[WIP] Storm improvements #65

brndnmtthws · 2015-11-11T22:05:30Z

Added additional configuration parameters for controlling scheduler
behaviour:
- mesos.offer.filter.seconds
- mesos.offer.expiry.multiplier
- mesos.prefer.reserved.resources
Implemented combining of reserved & unreserved resources
Improved Docker support, added support for running Storm inside
containers. This also introduces the mesos.container.docker.image
config param
Added unit tests
Improved port handling, especially with regard to logviewer
Code cleanup/style fixes
Implemented filters & reviveOffers()

Also from @maverick2202:

Upgrade Storm
Add worker name prefix

NOTE: this isn't quite ready to merge yet.

Let's merge this instead of #62 and #63.

cc @sargun @erikdw

- Use Storm 0.9.5 - Add prefix to the worker mesos id - Use proper directory name for HTTP server

sargun · 2015-11-11T22:55:26Z

src/main/storm/mesos/LaunchTask.java

+  }
+
+  private final Protos.TaskInfo task;
+  private final Protos.Offer offer;


These should be at the top of the class.

sargun · 2015-11-11T23:54:35Z

Please add findbugs to the pom:

    <reporting>
      <plugins>
        <plugin>
          <groupId>org.codehaus.mojo</groupId>
          <artifactId>findbugs-maven-plugin</artifactId>
          <version>3.0.3</version>
          <configuration>
            <effort>Max</effort>
            <threshold>Default</threshold>
            <xmlOutput>true</xmlOutput>
          </configuration>
        </plugin>
      </plugins>
    </reporting>

brndnmtthws · 2015-11-12T01:28:48Z

Thanks for the review @sargun.
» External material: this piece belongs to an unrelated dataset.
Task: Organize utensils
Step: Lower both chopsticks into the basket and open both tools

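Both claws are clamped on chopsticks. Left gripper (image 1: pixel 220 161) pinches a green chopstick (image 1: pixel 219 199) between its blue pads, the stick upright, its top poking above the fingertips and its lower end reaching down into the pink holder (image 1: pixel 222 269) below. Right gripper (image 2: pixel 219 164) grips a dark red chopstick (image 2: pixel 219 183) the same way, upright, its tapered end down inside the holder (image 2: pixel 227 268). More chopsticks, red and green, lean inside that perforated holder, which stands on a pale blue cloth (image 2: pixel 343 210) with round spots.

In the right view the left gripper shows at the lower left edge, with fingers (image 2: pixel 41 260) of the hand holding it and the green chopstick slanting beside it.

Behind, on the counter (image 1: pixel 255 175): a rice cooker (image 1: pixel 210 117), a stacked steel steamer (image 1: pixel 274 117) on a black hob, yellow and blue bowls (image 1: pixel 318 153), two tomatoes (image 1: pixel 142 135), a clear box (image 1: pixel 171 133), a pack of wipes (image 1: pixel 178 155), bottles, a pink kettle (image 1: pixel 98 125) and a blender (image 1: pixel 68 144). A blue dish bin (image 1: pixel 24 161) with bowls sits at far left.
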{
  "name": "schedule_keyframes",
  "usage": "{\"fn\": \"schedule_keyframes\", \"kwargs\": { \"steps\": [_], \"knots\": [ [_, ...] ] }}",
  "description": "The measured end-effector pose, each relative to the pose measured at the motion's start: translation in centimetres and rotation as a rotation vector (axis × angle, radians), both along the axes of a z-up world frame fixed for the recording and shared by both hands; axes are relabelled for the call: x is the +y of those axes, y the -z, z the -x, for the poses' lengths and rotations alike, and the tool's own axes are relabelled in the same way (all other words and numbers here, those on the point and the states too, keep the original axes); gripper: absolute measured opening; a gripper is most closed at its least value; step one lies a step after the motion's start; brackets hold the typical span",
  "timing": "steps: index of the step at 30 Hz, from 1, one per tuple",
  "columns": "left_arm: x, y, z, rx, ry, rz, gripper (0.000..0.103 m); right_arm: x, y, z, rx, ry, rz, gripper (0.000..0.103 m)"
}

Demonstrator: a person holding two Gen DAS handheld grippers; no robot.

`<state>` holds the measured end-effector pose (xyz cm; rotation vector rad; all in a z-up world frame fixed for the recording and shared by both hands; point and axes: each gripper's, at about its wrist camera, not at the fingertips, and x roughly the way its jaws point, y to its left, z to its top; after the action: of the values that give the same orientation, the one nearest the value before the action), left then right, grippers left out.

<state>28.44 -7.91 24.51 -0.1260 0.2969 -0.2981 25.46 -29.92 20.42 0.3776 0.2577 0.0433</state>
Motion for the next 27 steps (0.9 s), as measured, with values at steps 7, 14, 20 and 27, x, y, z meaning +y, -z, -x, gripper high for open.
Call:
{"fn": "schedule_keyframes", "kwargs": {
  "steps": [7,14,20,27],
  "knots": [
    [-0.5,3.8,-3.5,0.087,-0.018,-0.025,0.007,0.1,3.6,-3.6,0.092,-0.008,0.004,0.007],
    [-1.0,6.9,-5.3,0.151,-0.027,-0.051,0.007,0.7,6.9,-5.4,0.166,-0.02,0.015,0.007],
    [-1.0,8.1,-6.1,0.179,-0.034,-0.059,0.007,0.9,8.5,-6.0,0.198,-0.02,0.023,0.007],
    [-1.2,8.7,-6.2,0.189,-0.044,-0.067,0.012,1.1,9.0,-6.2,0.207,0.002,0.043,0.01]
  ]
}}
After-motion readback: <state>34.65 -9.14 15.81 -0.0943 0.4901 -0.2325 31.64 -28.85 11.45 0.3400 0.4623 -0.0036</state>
Updated the PR as per your comments.

sargun · 2015-11-12T19:34:30Z

bin/storm-mesos

@@ -9,7 +9,7 @@ STORM_CMD = STORM_PATH + "/storm"
 def nimbus():


Please PEP8 this file:

3c075477e55e:bin sdhillon$ pep8 storm-mesos storm-mesos:9:1: E302 expected 2 blank lines, found 1 storm-mesos:10:3: E111 indentation is not a multiple of four storm-mesos:11:3: E111 indentation is not a multiple of four

sargun · 2015-11-12T23:22:02Z

src/main/storm/mesos/MesosCommon.java

+  public static String hostFromAssignmentId(String assignmentId, String delimiter) {
+    final int last = assignmentId.lastIndexOf(delimiter);
+    String host = assignmentId.substring(last + delimiter.length());
+    LOG.debug("AssignMentId: " + assignmentId + " Host: " + host);


AssignMentId? Why is the M capitalized?

Not sure. I'll fix it though.

sargun · 2015-11-13T01:19:38Z

All the places you're doing:
if (X == null)
X = $default_value

Why not use Optionals across the board?

sargun · 2015-11-13T01:31:39Z

src/main/storm/mesos/MesosNimbus.java

+    }
+  }
+
+  public void taskLost(final TaskID taskId) {


If you're not doing reconcilation, how will this callback ever get triggered on disconnection?

Hmm, I'm not sure why you're asking. This could be called any time there's a status update with TASK_LOST.

Yeah - but you're not doing task reconciliation. So, if you're dependent on task statuses working at all, things wont work well.

Fair enough. Storm does its own out-of-band reconciliation-like thing (using ZK), so I'm not too worried about it.

brndnmtthws · 2015-11-13T01:50:52Z

Think I got all the == null's.

sargun · 2015-11-13T22:26:04Z

I was unable to test fault recovery, but it looks pretty good. Please reorder / squash commits.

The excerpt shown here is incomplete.